**** Exercise input

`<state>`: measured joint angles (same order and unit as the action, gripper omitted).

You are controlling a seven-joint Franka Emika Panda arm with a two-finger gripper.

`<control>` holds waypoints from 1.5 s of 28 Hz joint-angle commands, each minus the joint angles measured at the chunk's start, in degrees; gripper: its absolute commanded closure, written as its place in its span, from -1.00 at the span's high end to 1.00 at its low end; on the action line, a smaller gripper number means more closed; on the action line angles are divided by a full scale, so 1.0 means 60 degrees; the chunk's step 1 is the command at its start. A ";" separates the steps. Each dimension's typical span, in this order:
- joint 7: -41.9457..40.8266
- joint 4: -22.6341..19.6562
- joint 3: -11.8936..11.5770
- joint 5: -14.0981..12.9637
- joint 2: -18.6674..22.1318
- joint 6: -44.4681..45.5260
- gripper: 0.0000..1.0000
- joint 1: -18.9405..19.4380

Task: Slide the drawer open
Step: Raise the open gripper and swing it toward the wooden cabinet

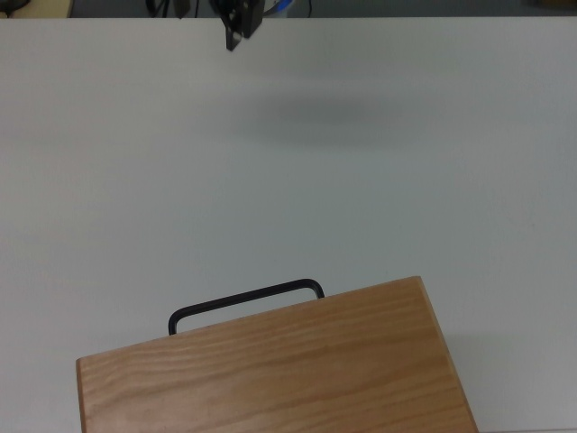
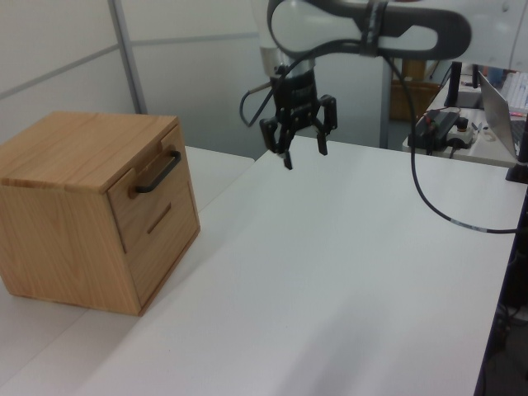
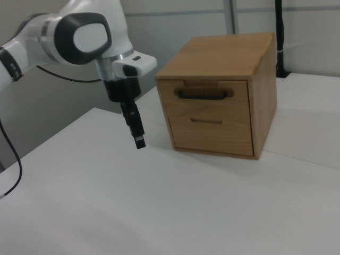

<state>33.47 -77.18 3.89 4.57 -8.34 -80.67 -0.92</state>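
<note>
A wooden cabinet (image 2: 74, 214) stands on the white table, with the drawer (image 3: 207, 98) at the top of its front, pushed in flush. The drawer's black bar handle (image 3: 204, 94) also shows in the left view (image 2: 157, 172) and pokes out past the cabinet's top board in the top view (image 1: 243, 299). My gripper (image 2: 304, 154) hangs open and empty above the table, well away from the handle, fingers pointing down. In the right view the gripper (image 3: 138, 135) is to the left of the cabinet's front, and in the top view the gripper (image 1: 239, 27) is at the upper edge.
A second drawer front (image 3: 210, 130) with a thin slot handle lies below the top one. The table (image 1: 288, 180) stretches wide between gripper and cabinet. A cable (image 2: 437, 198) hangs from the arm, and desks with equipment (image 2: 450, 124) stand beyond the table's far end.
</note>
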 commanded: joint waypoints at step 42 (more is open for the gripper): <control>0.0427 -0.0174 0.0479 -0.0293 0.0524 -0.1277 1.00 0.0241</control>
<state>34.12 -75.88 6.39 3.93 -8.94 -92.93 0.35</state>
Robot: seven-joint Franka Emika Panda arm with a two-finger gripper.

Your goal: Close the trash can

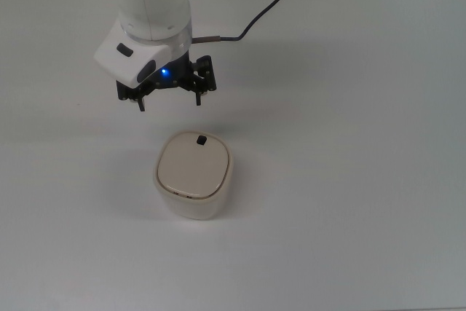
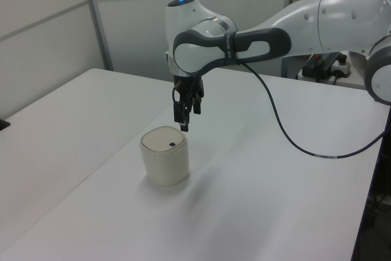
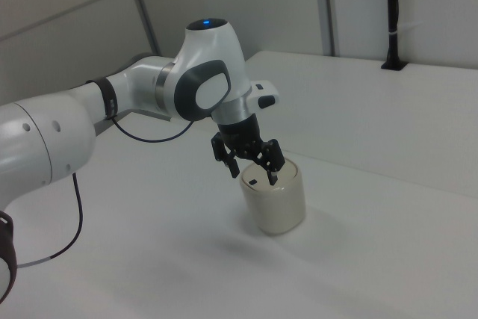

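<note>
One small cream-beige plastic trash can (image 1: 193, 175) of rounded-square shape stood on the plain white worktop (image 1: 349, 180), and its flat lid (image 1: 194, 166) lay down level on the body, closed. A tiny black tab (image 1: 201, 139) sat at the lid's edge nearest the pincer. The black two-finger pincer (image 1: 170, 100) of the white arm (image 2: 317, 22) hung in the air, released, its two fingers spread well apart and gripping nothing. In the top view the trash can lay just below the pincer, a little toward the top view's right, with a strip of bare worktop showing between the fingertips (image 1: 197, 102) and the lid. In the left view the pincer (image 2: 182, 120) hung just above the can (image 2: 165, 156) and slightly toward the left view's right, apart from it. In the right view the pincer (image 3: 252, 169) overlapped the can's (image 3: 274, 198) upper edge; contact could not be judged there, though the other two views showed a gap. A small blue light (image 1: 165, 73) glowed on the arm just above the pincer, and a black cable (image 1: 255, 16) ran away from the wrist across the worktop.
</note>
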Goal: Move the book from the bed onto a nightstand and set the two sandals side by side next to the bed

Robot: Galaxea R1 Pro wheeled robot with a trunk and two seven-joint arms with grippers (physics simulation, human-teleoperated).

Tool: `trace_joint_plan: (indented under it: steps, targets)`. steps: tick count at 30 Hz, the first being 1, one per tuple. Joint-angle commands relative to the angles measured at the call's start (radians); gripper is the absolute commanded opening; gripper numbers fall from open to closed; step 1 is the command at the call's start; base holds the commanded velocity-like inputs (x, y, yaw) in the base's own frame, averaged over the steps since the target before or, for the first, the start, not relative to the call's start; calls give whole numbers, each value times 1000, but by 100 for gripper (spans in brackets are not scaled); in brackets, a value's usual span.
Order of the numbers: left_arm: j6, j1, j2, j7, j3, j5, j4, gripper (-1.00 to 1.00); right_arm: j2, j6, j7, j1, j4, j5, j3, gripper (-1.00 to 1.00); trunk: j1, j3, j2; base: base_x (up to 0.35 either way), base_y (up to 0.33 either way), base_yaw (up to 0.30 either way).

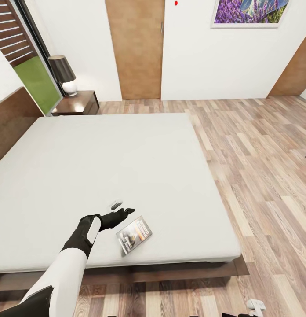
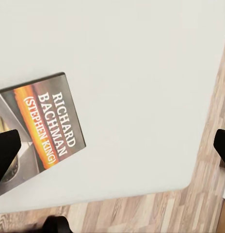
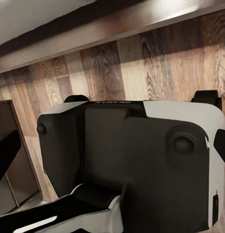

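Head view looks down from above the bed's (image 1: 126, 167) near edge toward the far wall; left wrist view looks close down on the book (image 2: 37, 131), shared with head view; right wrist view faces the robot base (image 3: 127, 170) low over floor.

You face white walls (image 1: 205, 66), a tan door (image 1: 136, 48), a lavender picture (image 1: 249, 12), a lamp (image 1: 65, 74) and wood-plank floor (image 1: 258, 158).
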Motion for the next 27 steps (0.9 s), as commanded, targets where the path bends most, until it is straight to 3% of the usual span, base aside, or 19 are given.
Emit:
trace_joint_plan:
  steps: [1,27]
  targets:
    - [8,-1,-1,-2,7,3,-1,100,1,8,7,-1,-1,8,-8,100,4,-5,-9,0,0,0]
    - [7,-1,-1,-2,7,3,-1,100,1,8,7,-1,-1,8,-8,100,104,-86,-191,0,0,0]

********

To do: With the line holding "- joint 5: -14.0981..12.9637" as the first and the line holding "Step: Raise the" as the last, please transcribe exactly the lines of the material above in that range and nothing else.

Response to the exercise:
- joint 5: -14.0981..12.9637
- joint 2: -18.6674..22.1318
- joint 6: -44.4681..45.5260
- gripper: 0.0000..1.0000
- joint 1: -18.9405..19.4380

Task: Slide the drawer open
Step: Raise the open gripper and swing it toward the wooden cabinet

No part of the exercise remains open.